1.3.1.5.2. La monnaie unique ne nuit-elle pas à l'emploi ?-
Il est difficile de vérifier un quelconque rôle de l'euro dans la persistance d'un chômage excessif dans la zone de l'UEM car les économies de l’UE sont trop intégrées. Cependant, les délocalisations, les fermetures d'entreprises liées à la concurrence internationale accrue et les restrictions budgétaires qui ne permettent plus de financer les déficits d'entreprises d'État traditionnellement pourvoyeuses d’emplois artificiels, poussent le grand public à rendre l'Europe responsable de cette situation.

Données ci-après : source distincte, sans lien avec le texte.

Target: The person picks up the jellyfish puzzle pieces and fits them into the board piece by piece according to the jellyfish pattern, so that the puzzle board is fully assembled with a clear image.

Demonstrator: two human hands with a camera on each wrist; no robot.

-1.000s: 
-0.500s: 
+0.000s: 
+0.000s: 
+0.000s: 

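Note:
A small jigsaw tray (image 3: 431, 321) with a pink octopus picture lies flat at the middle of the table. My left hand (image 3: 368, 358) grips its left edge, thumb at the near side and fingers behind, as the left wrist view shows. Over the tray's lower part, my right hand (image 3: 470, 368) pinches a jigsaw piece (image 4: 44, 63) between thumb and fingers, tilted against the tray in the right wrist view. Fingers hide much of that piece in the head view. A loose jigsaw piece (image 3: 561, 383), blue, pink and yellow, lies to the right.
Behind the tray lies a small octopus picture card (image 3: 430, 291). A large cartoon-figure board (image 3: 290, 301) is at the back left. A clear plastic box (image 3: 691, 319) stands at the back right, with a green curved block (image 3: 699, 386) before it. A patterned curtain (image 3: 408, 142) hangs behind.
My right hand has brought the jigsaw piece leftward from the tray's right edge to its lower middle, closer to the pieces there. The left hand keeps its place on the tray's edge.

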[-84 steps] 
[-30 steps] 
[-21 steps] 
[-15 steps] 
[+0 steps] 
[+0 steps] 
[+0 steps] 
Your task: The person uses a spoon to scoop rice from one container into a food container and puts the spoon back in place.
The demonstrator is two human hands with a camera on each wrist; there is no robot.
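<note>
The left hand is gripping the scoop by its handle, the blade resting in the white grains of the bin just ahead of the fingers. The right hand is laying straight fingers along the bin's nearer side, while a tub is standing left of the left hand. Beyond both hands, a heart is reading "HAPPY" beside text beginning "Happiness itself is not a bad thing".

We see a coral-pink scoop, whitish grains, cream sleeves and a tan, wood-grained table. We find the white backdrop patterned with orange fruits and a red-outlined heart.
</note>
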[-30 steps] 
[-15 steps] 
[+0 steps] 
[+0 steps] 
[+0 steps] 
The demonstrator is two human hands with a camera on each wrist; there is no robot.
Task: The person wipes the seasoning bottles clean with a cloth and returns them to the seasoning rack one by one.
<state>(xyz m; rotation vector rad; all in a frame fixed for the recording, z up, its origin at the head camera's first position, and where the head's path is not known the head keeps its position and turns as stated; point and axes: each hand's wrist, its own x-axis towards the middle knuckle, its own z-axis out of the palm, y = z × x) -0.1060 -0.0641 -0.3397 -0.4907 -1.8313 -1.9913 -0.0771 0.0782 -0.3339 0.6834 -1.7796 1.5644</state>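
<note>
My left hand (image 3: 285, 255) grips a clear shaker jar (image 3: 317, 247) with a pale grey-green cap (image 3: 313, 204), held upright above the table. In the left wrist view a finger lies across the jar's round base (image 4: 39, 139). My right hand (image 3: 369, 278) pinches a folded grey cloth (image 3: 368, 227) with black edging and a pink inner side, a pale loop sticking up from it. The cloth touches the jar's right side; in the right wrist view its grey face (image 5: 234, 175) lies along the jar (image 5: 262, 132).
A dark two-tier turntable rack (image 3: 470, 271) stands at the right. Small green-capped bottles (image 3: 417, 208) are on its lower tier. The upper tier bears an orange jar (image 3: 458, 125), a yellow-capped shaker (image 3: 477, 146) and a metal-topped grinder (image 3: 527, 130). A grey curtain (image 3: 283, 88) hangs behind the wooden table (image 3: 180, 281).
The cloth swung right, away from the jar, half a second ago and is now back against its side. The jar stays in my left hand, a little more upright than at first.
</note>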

Stabilité de l'euro et marché de l'emploi
Aide vidéo
La disparition des opérations de change entre États membres de l'UEM et la concurrence accrue consécutive peuvent effectivement entraîner dans un premier temps, des pertes d'emplois. De plus, la monnaie unique n'élimine pas les rigidités structurelles, notamment celles liées aux interventions persistantes des administrations nationales et celles inhérentes au marché du travail protégé qui explique une part importante du taux élevé de chômage sur le continent européen. Cependant, l'élimination des risques de change ainsi que la plus grande stabilité de l'euro et du système monétaire international favorisent la reprise de l'activité économique en Europe et la création d'emplois, évolution qui serait renforcée par une conduite mieux coordonnée des politiques économiques et la fin de la période d’incertitude institutionnelle liée à la non-ratification du Traité Constitutionnel.

Évolution du taux de chômage dans la zone euro de 1990 à 2008
© Promeuro - Illustration 1.3.1. j

Evolution du taux de chômage dans les grands groupes de pays de 1990 à 2008.
Illustration 1.3.1.k.
« La monnaie [...] est aussi [...] l'instrument le plus puissant de la politique économique, qui détermine dans une large mesure toute l'évolution économique et sociale. Et, dans ce rôle, la monnaie peut-être, comme la langue d'Ésope, la meilleure ou la pire des choses. »
F. Bilger*, « Les critères de Maastricht sont-ils réalistes ? » (1995).
1.3.1.5.3. Quel bilan peut-on dresser ?-
Dans l'ensemble, on peut conclure que l'euro aura eu un effet salutaire sur les deux critères de stabilité : l'inflation semble contrôlée et l'euro a eu des effets bénéfiques manifestes en terme de stabilité du système monétaire international. La coordination efficace de la BCE avec les autres grandes banques centrales mondiales après la catastrophe du 11 septembre 2001 aux États-Unis en est une illustration. Si le taux de change de l'euro par rapport à l'USD ne s’est pas maintenu dans une fourchette de + 15 % autour de la parité, cela est du bien plus à la politique étrangère américaine qu’à la conduite de la politique monétaire et budgétaire européenne.
En termes de croissance économique et d'emploi, la performance de la zone euro est longtemps restée décevante et ne s’est améliorée qu’à partir de 2006, tout en restant inférieure à celle des autres anciens pays de l’UE. Il s'agit là d’aspects qui ne sont pas directement du ressort des autorités monétaires européennes mais plutôt des gouvernements nationaux. Aussi longtemps que les cadres légal, financier et administratif n'auront pas été mis en conformité avec les exigences économiques du Marché Unique, surtout pour les petites et moyennes entreprises, ce Marché restera un espoir plus qu'une réalité et l'euro ne pourra pas donner ses pleines potentialités.
Manifestement, l'euro n'est pas la fin mais seulement une étape, capitale il est vrai, de la construction européenne.
« L’euro est un remarquable révélateur des insuffisances résiduelles de la construction européenne »
Pierre Werner* à l’assemblée générale de PROMEURO en juin 1999.